Disamping itu ia melihat teologia politik sebagai teologia untuk mengkritik diri sendiri hermeneutis, kritik itu akan membuat kita sadar akan lingkungan sosial dan
konteks dimana kita berada. Ketika kita menyadari akan setting sosial dimana kita berada maka kita akan mengembangkan suatu hermeneutik politik. Kita akan berpindah
25
dari eksistensialisme dan interpretasi teks tradisionil ke hermeneutik politik tradisi yakni pemahaman kepada sebuah eksegesis representasi keagamaan tradisional dalam
arti praktis. Solle tidak memberikan kepada kita suatu penjelasan yang penting tentang telogi
politik tetapi dia menawarkan sesuatu yang sangat eksplesit yang berfokus kepada hermeneutik. Dia menyatakan bahwa teologi politik paling baik dipahami sebagai
„interpretasi politik injil‟. Solle, seperti Metz dan Bultmann, menyatakan bahwa dasar dari teologi politik adalah kritis baik dalam gereja maupun struktur dalam masyarakat.

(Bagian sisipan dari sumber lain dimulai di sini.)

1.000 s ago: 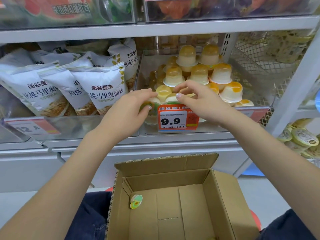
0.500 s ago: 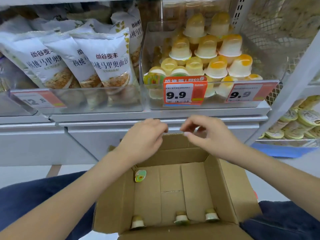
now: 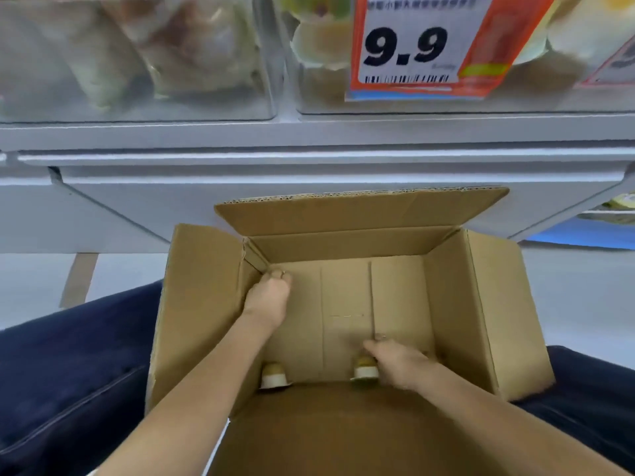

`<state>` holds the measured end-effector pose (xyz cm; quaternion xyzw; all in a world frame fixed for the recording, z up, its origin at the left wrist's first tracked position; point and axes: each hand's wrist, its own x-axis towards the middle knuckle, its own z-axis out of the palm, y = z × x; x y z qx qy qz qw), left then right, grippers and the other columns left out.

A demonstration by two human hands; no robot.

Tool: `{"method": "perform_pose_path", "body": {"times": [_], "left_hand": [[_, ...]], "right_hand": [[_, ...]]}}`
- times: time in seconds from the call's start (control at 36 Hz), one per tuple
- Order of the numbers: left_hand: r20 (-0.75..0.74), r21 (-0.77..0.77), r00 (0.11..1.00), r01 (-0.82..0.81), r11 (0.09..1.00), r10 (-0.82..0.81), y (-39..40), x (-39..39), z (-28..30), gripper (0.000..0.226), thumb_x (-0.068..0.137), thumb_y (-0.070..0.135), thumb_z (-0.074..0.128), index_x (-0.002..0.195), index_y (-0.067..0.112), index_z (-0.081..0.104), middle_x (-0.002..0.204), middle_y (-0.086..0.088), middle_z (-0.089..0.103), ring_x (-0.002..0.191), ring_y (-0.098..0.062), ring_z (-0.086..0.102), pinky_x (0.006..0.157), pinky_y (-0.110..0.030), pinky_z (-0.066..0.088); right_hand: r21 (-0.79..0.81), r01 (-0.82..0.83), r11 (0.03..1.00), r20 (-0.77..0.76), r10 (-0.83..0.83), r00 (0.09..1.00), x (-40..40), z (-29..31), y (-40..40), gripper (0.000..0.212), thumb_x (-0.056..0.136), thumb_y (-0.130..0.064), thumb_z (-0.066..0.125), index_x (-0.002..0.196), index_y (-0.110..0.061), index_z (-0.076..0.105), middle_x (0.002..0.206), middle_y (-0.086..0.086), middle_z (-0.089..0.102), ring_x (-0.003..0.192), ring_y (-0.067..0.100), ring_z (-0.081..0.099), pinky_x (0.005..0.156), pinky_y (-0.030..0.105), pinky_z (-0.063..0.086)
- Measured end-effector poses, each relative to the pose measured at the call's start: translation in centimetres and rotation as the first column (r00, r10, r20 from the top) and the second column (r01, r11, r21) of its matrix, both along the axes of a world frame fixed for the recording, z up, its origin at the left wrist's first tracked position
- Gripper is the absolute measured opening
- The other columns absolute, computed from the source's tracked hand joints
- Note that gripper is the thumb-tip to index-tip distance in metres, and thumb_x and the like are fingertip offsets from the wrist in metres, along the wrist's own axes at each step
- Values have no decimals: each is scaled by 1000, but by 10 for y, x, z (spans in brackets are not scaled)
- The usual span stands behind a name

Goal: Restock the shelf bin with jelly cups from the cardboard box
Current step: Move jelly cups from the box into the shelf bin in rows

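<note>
From the head camera, looking straight down, an open cardboard box (image 3: 395,304) sits across the person's lap, dark blue trousers (image 3: 68,365) on either side of it. Both bare arms reach down into the box.

The left hand (image 3: 268,297) is at the far left corner of the box floor, fingers curled tight over something small; only a sliver of it shows at the knuckles, so I cannot tell what it is or whether it is properly held.

The right hand (image 3: 398,364) is low at the near side of the box, fingers bent down around a jelly cup (image 3: 365,369) standing against the near wall. The fingers touch the cup's right side, but the grip is partly hidden, so whether they have closed on it I cannot tell.

A second jelly cup (image 3: 274,376) stands apart to the left, also along the near wall, untouched, just beside the left forearm.

Above the box runs the pale grey shelf edge (image 3: 309,139). On it, the clear shelf bin (image 3: 446,101) holds blurred jelly cups behind an orange price tag (image 3: 412,46) reading 9.9. To its left is another clear bin (image 3: 137,63) with blurred pale packets.
</note>
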<state>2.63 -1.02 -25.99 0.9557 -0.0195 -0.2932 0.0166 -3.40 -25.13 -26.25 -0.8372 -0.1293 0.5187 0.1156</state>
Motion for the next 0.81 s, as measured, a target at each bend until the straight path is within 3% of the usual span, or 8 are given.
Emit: {"method": "perform_pose_path", "body": {"times": [0.11,0.22,0.39,0.5,0.58,0.67,0.72,0.81], "left_hand": [[-26,35,996,-86,996,87,-3,13,-24,58,86,-4,49,140,7,28,143,-13,31,132,-29,30,102,-35,39],[-22,36,993,-112,993,113,-2,22,-42,59,83,-5,51,137,9,30,141,-15,31,131,-33,30,102,-35,36],[-137,170,990,51,984,-28,-7,27,-53,54,86,-4,49,136,12,37,143,-19,26,128,-39,33,106,-42,32],[-252,131,963,-59,990,90,-12,27,-49,48,89,4,52,134,10,37,136,-19,41,125,-38,36,100,-42,38],[-348,-96,907,-286,953,237,-5,25,-37,45,78,10,70,119,13,52,125,-9,55,114,-28,51,91,-34,48],[-531,-351,792,-528,773,301,-5,26,-2,38,76,6,75,106,17,54,114,-5,59,91,-20,58,63,-28,50],[-652,-442,711,-638,630,263,-11,31,32,34,81,2,71,107,16,53,113,-4,60,90,-16,60,65,-24,52],[-677,-557,726,-613,560,121,-21,44,92,29,84,0,66,106,16,57,100,0,65,81,-8,64,62,-19,54]], "right_hand": [[15,-63,998,-68,64,996,-2,-19,5,71,92,3,47,150,-29,22,156,6,23,140,26,29,111,36,30],[63,-37,997,-73,42,996,3,-35,6,64,90,-7,58,146,-25,33,148,3,36,132,21,39,107,31,34],[136,306,942,-159,-284,945,7,-53,-1,48,80,-23,72,125,-29,55,125,-3,55,112,15,52,97,27,44],[169,633,756,-307,-570,762,8,-52,-7,44,80,-12,73,120,-25,60,118,-1,62,107,14,59,92,23,48],[132,844,520,-480,-711,514,11,-31,-8,34,86,-8,66,119,-17,61,114,4,65,98,15,65,81,24,55],[151,919,363,-589,-714,378,18,-3,-9,30,88,-8,63,116,-19,62,111,5,69,95,16,69,78,25,55],[180,943,281,-600,-728,332,24,17,-11,35,87,-8,65,119,-18,60,110,5,71,96,18,70,80,27,55],[244,956,165,-630,-722,285,37,52,-12,39,87,-6,64,125,-16,57,112,8,70,99,22,68,89,33,53]]}}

Akhirnya akan melibatkan otokritik, dan pengakuan tentang bagaimana seseorang terikat dalam dosa masyarakat dan memiliki kecenderungan yang mengarah pada
tindakan yang jahat. Dari ketiga tokoh teologi politik di atas menurut John B.Cobb.Jr mereka juga
mempunyai kesamaan. Ketiganya melihat teologi politik sebagai suatu hermeneutik, yaitu kritik terhadap gereja dan teologi serta realitas sosial dalam masyarakat. Beberapa
pertanyaan yang perlu dilontarkan adalah apakah semua teologi harus menjadi teologi politik? dan apakah politik menjadi satu-satunya sumber bagi pekerjaan teologis? serta
apakah hanya ada keselamatan pribadi tanpa keselamatan sosial. Menurut Solle bahwa sudah waktunya sekarang seluruh teologi harus menjadi teologi politik. Sebab tidak ada
keselamatan pribadi. Melalui prinsip hermeneutis dapat membimbing kita memahami arti kehidupan
bagi semua orang. Ini bukan berarti bahwa persoalan individu di abaikan atau dikesampingkan, tetapi pertanyaannya bagaimana persoalan individu berkaitan dengan
kondisi sosial dalam konteks dimana kita berada. Sebab pada prinsipnya manusia sebagai makhluk sosial selalu berhubungan dan berkaitan dengan manusia yang lain.
26
Jadi tidak ada keselamatan sendiri-sendiri. Subjektivitas dimasukkan ke dalam proses sosial dengan tujuan bukan untuk mencari pemahaman diri sendiri saja, melainkan
percaya dan memahami bahwa keselamatan itu berada dalam dunia. Pandangan keutuhan keselamatan bagi semua secara konsisten berakar pada keyakinan bahwa
semua realitas dunia yang ada adalah kenyataan sosial.